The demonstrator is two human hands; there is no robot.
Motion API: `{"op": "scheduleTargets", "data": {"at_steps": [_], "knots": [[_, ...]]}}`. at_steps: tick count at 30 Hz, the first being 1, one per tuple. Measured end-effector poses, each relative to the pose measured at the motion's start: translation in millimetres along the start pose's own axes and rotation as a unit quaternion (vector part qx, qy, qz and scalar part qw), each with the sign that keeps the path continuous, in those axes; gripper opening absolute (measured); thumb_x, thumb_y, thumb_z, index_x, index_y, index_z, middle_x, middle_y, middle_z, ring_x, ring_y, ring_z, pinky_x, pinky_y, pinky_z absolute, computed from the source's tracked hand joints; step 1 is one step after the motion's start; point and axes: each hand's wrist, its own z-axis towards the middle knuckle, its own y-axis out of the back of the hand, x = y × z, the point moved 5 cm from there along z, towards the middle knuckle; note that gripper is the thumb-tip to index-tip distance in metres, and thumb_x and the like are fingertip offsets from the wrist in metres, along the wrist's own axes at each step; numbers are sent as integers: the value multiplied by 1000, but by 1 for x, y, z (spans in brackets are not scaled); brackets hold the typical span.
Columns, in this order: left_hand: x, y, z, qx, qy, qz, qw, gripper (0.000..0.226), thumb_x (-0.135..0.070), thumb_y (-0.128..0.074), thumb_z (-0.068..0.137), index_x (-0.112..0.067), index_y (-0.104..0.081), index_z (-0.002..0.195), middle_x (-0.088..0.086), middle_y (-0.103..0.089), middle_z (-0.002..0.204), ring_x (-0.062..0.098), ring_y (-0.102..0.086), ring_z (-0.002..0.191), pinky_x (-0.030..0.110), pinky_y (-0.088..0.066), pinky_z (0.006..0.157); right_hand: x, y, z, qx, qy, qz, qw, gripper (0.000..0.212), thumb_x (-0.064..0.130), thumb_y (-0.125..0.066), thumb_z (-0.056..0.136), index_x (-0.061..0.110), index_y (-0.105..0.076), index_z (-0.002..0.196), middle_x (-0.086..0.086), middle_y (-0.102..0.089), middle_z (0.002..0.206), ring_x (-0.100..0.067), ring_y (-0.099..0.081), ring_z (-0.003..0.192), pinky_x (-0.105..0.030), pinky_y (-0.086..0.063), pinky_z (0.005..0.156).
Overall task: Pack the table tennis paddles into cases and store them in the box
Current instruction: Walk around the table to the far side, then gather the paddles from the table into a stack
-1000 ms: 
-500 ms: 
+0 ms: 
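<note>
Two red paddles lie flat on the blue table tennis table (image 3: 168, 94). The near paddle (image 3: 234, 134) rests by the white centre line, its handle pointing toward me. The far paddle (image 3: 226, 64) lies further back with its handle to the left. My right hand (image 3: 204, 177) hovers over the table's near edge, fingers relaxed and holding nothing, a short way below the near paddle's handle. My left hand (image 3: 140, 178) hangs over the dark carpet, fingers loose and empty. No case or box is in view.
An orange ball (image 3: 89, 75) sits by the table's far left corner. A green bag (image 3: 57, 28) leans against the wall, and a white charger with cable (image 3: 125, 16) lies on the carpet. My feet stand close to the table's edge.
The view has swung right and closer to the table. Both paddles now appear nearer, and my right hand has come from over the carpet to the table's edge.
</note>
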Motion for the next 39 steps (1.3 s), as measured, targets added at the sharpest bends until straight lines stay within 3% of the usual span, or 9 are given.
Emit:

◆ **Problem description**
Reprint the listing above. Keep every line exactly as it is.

◆ **Exercise response**
The demonstrator is two human hands; there is no robot.
Motion API: `{"op": "scheduleTargets", "data": {"at_steps": [_], "knots": [[_, ...]]}}`. at_steps: tick count at 30 Hz, the first being 1, one per tuple. Measured end-effector poses, each relative to the pose measured at the motion's start: translation in millimetres along the start pose's own axes and rotation as a unit quaternion (vector part qx, qy, qz and scalar part qw), each with the sign that keeps the path continuous, in those axes; gripper opening absolute (measured); thumb_x, thumb_y, thumb_z, index_x, index_y, index_z, middle_x, middle_y, middle_z, ring_x, ring_y, ring_z, pinky_x, pinky_y, pinky_z absolute, computed from the source's tracked hand joints; step 1 is one step after the motion's start; point and axes: each hand's wrist, its own z-axis towards the middle knuckle, its own y-axis out of the back of the hand, x = y × z, the point moved 5 cm from there along z, towards the middle knuckle; note that gripper is the thumb-tip to index-tip distance in metres, and thumb_x and the like are fingertip offsets from the wrist in metres, along the wrist's own axes at each step; numbers are sent as integers: the value multiplied by 1000, but by 1 for x, y, z (spans in brackets are not scaled); brackets hold the typical span.
Columns, in this order: left_hand: x, y, z, qx, qy, qz, qw, gripper (0.000..0.226), thumb_x (-0.135..0.070), thumb_y (-0.128..0.074), thumb_z (-0.068..0.137), index_x (-0.112..0.067), index_y (-0.104..0.081), index_z (-0.002..0.195), middle_x (-0.088..0.086), middle_y (-0.103..0.089), middle_z (-0.002..0.204), ring_x (-0.062..0.098), ring_y (-0.102..0.086), ring_z (-0.002..0.191), pinky_x (-0.030..0.110), pinky_y (-0.088..0.066), pinky_z (0.006..0.157); right_hand: x, y, z, qx, qy, qz, qw, gripper (0.000..0.212), thumb_x (-0.064..0.130), thumb_y (-0.125..0.066), thumb_z (-0.056..0.136), index_x (-0.061..0.110), index_y (-0.105..0.076), index_z (-0.002..0.196), middle_x (-0.086..0.086), middle_y (-0.102..0.089), middle_z (0.002..0.206), ring_x (-0.100..0.067), ring_y (-0.099..0.081), ring_z (-0.003..0.192), pinky_x (-0.105..0.030), pinky_y (-0.086..0.063), pinky_z (0.005..0.156).
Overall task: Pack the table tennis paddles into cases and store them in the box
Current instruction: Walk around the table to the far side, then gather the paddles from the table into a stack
-1000 ms: 
-500 ms: 
+0 ms: 
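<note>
Two red paddles lie flat on the blue table tennis table (image 3: 168, 94). The near paddle (image 3: 234, 134) rests by the white centre line, its handle pointing toward me. The far paddle (image 3: 226, 64) lies further back with its handle to the left. My right hand (image 3: 204, 177) hovers over the table's near edge, fingers relaxed and holding nothing, a short way below the near paddle's handle. My left hand (image 3: 140, 178) hangs over the dark carpet, fingers loose and empty. No case or box is in view.
An orange ball (image 3: 89, 75) sits by the table's far left corner. A green bag (image 3: 57, 28) leans against the wall, and a white charger with cable (image 3: 125, 16) lies on the carpet. My feet stand close to the table's edge.
The view has swung right and closer to the table. Both paddles now appear nearer, and my right hand has come from over the carpet to the table's edge.
</note>
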Motion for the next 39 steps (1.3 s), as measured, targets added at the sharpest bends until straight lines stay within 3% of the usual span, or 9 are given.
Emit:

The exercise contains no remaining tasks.